_Instructions to follow_
Find the line holding "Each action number" in the entries below. Give it again exactly, along with every line after it up to and including the line holding "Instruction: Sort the".

(Records contained in a dataset)
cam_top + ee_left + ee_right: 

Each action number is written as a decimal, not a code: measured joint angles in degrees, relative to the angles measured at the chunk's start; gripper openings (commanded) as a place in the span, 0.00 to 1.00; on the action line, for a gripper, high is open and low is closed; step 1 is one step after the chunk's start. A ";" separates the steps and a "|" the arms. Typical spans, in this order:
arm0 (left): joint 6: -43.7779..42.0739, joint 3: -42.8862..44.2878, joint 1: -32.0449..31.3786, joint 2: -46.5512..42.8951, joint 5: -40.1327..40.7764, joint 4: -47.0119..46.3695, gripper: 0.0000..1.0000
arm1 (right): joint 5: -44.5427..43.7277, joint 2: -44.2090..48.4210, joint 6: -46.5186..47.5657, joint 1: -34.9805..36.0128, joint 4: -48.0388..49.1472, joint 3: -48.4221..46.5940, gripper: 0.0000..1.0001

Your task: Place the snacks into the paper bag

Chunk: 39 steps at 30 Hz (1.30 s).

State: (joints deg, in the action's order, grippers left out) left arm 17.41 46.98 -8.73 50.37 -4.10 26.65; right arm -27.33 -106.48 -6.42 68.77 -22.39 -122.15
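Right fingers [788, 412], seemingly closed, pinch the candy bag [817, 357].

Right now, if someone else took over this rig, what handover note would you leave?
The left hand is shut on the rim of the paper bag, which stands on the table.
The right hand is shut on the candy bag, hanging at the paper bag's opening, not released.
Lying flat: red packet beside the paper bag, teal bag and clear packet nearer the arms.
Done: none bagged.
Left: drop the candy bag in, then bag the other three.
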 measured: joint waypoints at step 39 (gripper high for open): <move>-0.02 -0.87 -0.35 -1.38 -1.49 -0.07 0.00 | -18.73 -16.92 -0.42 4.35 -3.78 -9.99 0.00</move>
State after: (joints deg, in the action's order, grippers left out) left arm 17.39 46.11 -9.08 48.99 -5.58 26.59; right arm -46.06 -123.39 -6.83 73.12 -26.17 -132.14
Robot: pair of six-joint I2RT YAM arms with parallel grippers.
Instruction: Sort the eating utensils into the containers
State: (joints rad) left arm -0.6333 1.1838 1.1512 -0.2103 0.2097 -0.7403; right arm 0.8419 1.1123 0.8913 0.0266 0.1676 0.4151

_Output for this task_
Each action number is written as a decimal, not a code: measured joint angles in degrees, relative to the angles measured at the chunk's start; gripper openings (commanded) as a place in the span, 0.00 to 1.00; on the action line, for a gripper, high is open and low is closed; step 1 is one step after the chunk's start. A ";" separates the steps and a "|" the arms. Typical spans, in this order:
arm0 (left): joint 6: -43.7779..42.0739, joint 3: -42.8862..44.2878, joint 1: -32.0449..31.3786, joint 2: -46.5512..42.8951, joint 5: -40.1327..40.7764, joint 4: -47.0119..46.3695, gripper: 0.0000..1.0000
arm1 (right): joint 5: -44.5427..43.7277, joint 2: -44.2090..48.4210, joint 6: -46.5186..47.5657, joint 1: -34.9805..36.0128, joint 4: -48.0388..49.1472, joint 3: -48.4221..46.5940, gripper: 0.0000..1.0001

Your task: Place the snacks into the paper bag

Chunk: 39 steps at 30 Hz (1.30 s).

State: (joints deg, in the action's order, grippers left out) left arm 17.41 46.98 -8.73 50.37 -4.10 26.65; right arm -27.33 -106.48 -6.42 68.77 -22.39 -122.15
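Right fingers [788, 412], seemingly closed, pinch the candy bag [817, 357].

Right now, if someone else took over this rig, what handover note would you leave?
The left hand is shut on the rim of the paper bag, which stands on the table.
The right hand is shut on the candy bag, hanging at the paper bag's opening, not released.
Lying flat: red packet beside the paper bag, teal bag and clear packet nearer the arms.
Done: none bagged.
Left: drop the candy bag in, then bag the other three.
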 measured: joint waypoints at step 39 (gripper high for open): <move>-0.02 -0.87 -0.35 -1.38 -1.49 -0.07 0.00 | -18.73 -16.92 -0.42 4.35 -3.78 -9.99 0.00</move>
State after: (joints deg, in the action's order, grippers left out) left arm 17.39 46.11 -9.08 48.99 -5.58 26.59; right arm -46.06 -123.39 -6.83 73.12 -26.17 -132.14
Robot: pair of six-joint I2RT YAM arms with parallel grippers.
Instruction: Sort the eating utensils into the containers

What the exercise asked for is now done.